A Escrava Isaura - Cap. 1: Capítulo 1 Pág. 3 / 185

O tom velado e melancólico da cantiga parecia gemido sufocado de uma alma solitária e sofredora.

Era essa a única voz que quebrava o silêncio da vasta e tranquila vivenda. Por fora tudo parecia escutá-la em místico e profundo recolhimento.

As coplas, que cantava, diziam assim:

Desde o berço respirando Os ares da escravidão, Como semente lançada Em terra de maldição, A vida passo chorando Minha triste condição.

Os meus braços estão presos, A ninguém posso abraçar, Nem meus lábios, nem meus olhos Não podem de amor falar; Deu-me Deus um coração Somente para penar.

Ao ar livre das campinas Seu perfume exala a flor; Canta a aura em liberdade

Do bosque o alado cantor; Só para a pobre cativa Não há canções, nem amor.

Cala-te, pobre cativa; Teus queixumes crimes são; E uma afronta esse canto, Que exprime tua aflição. A vida não te pertence, Não é teu coração.

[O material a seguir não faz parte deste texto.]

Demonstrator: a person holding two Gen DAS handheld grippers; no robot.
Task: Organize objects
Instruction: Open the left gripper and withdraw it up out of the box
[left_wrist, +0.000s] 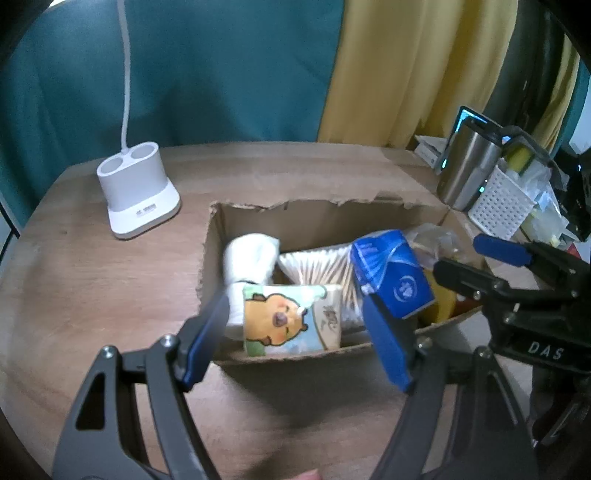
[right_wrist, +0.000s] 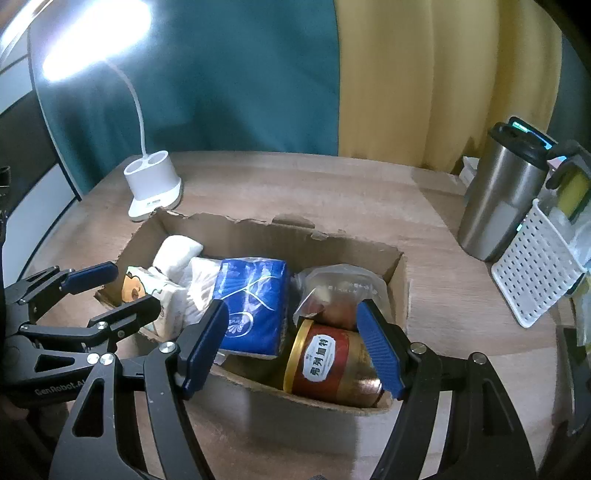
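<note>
Both grippers, left (left_wrist: 299, 332) and right (right_wrist: 291, 339), spread wide and empty over the ragged-edged cardboard box (right_wrist: 258, 229): glossy blue tissue pack (right_wrist: 251, 299), round red tin (right_wrist: 328, 362).

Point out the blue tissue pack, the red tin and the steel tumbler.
blue tissue pack (right_wrist: 255, 295), right wrist view, on its top face.
red tin (right_wrist: 332, 363), right wrist view, on its labelled side.
steel tumbler (right_wrist: 496, 199), right wrist view, on its body.

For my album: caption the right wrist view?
Open blue fingers hover over red-gold tin in torn cardboard box.
</note>
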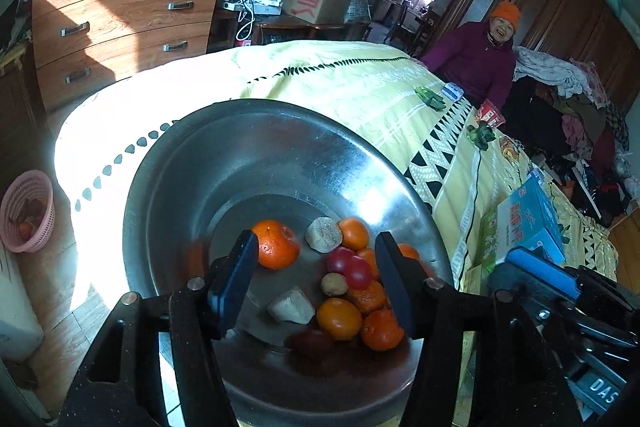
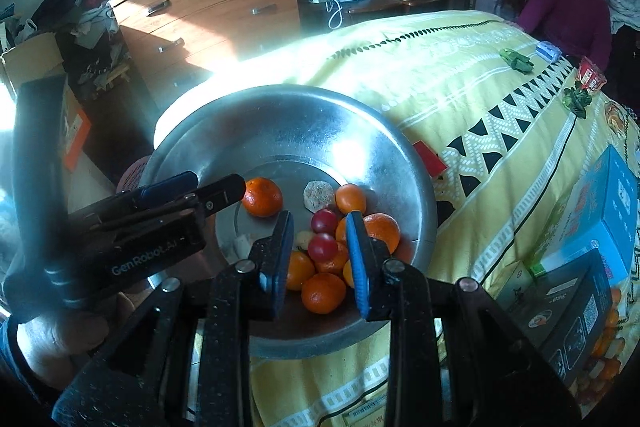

As notas sentidas e maviosas daquele cantar escapando pelas janelas abertas e ecoando ao longe em redor, dão vontade de conhecer a sereia que tão lindamente canta. Se não é sereia, somente um anjo pode cantar assim.

Subamos os degraus, que conduzem ao alpendre, todo engrinaldado de viçosos festões e lindas flores, que serve de vestíbulo ao edifício. Entremos sem cerimônia. Logo à direita do corredor encontramos aberta uma larga porta, que dá entrada à sala de recepção, vasta e luxuosamente mobiliada. Acha-se ali sozinha e sentada ao piano uma bela e nobre figura de moça. As linhas do perfil desenham-se distintamente entre o ébano da caixa do piano, e as bastas madeixas ainda mais negras do que ele. São tão puras e suaves essas linhas, que fascinam os olhos, enlevam a mente, e paralisam toda análise.